Tidak lama terlihat Elina memeriksa berkas dengan seksama, kemudian dara datang
"Ada apa?? ". tanya dara merasa tidak salah.
" Kemarin kamu kemana?? ". Tanya balik Elina
" Ada di kantor ".
" Jangan bohong aku tahu kamu pergi iya kan.? pacaran?? shoping??? atau kemana hah!! ".
" Memang nya kenapa sih... ".
" Kamu tidak liat... berkas setumpuk ini, tidak ada satu pun kamu bereskan... kemana saja kemarin kamu?? ". Tanya Elina tegas
Dara pun terdiam ia tidak tahu akan jadi seperti ini.
" Kenapa jadi salah aku. lagian kakak juga tidak masuk kerjaan, terus kakak kemana kemarin?? ". Tanya balik dara
" Malah nanya balik. Kemari kakak sakit pergelangan kaki bengkak aku sudah memberitahu ayah. tapi kenapa tidak ada yang ngurus ".

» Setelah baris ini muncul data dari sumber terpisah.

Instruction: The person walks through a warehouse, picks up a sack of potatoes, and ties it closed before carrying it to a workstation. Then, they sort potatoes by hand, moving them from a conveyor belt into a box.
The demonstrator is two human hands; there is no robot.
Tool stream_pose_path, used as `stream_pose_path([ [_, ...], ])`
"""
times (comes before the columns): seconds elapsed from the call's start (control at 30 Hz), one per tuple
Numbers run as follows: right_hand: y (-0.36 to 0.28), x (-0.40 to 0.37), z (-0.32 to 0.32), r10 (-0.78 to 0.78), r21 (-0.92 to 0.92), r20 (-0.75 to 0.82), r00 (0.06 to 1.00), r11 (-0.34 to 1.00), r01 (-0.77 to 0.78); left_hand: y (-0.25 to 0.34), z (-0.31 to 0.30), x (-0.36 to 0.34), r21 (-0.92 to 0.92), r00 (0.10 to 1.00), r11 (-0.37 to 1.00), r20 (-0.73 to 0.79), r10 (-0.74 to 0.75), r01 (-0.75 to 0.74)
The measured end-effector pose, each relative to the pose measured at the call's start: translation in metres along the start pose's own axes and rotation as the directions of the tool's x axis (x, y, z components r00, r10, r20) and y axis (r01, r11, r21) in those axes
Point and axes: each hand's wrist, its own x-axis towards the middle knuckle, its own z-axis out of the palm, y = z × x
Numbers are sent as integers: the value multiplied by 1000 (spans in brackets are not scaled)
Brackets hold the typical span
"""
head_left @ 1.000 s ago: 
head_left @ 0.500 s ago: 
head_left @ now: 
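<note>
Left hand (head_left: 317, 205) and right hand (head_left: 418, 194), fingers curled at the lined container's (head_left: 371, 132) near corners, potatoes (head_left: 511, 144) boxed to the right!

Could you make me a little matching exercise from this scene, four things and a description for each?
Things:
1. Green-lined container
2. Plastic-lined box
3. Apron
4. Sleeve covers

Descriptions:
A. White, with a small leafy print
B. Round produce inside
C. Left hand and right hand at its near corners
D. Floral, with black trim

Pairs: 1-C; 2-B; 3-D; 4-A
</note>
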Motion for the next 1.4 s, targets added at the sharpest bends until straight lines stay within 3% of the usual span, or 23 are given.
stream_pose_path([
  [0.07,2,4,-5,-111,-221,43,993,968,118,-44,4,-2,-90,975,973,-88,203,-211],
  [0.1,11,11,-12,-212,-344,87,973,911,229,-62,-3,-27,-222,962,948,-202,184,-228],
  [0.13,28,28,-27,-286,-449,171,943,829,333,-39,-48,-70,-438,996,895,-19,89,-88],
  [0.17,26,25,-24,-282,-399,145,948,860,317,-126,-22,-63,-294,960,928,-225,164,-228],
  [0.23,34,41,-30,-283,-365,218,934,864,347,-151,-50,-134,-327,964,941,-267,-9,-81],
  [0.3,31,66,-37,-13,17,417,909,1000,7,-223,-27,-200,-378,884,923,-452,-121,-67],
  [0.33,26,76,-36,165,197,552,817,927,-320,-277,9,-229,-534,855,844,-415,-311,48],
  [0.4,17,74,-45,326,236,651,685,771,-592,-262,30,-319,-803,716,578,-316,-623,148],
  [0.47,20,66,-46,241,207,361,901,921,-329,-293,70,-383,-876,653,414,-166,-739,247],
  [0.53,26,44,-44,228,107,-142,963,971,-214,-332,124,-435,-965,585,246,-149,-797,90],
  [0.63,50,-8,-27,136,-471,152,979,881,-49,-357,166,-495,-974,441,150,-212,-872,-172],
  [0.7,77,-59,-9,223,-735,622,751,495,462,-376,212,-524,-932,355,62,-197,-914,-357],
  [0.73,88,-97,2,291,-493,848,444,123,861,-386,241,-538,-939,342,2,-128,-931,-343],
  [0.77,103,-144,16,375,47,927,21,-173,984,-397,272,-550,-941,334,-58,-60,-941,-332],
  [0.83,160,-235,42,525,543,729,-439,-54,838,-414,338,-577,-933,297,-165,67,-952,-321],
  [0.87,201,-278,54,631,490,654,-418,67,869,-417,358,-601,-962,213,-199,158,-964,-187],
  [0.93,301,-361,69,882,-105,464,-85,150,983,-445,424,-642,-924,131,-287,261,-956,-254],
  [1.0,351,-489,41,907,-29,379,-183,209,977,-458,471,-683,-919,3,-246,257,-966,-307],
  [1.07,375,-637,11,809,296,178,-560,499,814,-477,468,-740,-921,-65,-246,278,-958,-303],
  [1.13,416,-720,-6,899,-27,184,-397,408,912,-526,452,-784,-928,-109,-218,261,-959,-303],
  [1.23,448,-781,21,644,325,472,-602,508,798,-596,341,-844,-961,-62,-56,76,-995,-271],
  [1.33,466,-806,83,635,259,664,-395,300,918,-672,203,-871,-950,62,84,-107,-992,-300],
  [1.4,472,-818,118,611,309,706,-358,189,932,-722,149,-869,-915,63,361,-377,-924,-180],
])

" Itukan salah kakak kenapa jadi nyalahin aku.. ". Kesel dara ekpresi cemberut
Elina menahan amarah menghela nafas panjang
" Daraaaa.... kapan kamu akan jadi lebih dewasa.... jangan kayak anak kecil... merengek ingin permen Perangat-perungut minta jajan, tau tidak rasanya kakak ingin cekik leher kamu". Ucap Elina dengan ekpresi kesel sambil kedua tangan mengepal remas di depan dara
Seketika dara terkejut tercampur ketakutan
"Aku bukan anak kecil... lagian aku pun tidak tahu akan jadi begini".
" iihh". Kesel Elina melihat dara merasa gemas. "Sana pergi". Minta Elina
" Semangat kakak ku yang cerdas ". Ucap dara ledek sambil melangkah keluar
******
******
******
Elina melangkah jalan di lorong kantor di depan melihat kelvin berjalan ke arahnya dengan kaca mata hitam di wajahnya itu.
" Hay.... Elina cantik apa kabar hm! ". Sapa kelvin senyum sambil melepaskan kaca mata nya.
" Ngapain kamu di kantor ini? ". Tanya Elina sinis
Senyum kelvin kaca mata yang ia lepas pasang di saku kemejanya di dada kirinya.
" Aku kesini hanya mengenang rindu pada seorang yang pernah jadi pacar ku, dan sekarang dia sudah memiliki orang lain. jujur saja merasa aneh. ko bisa pria itu mau dengan orang kayak kamu". Ucap Kelvin menyindir
"Apa maksudmu?? ". Ngegas Elina
" Nah... ini nih... bikin para cowok merasa risih yaitu suka ngegas padahal hanya cuman nada lembut kenapa harus ngegas".
"Kelvin kalau kamu hanya ingin bertemu ku untuk menyindir lebih baik kamu pergi". minta Elina tegas
" Sayang.... ". Sahut dara datang melangkah menghampiri
" Hey... ". Jawab kelvin senyum
" Ayo"
"Mau kemana? ".
" Mau makan siang lah sama pacar aku... Bye. bye". Ucap dara gandeng pacarnya sambil menyindir Elina.
Elina sangat kesel melihat tingkah mereka berdua benar-benar muak melihat mereka.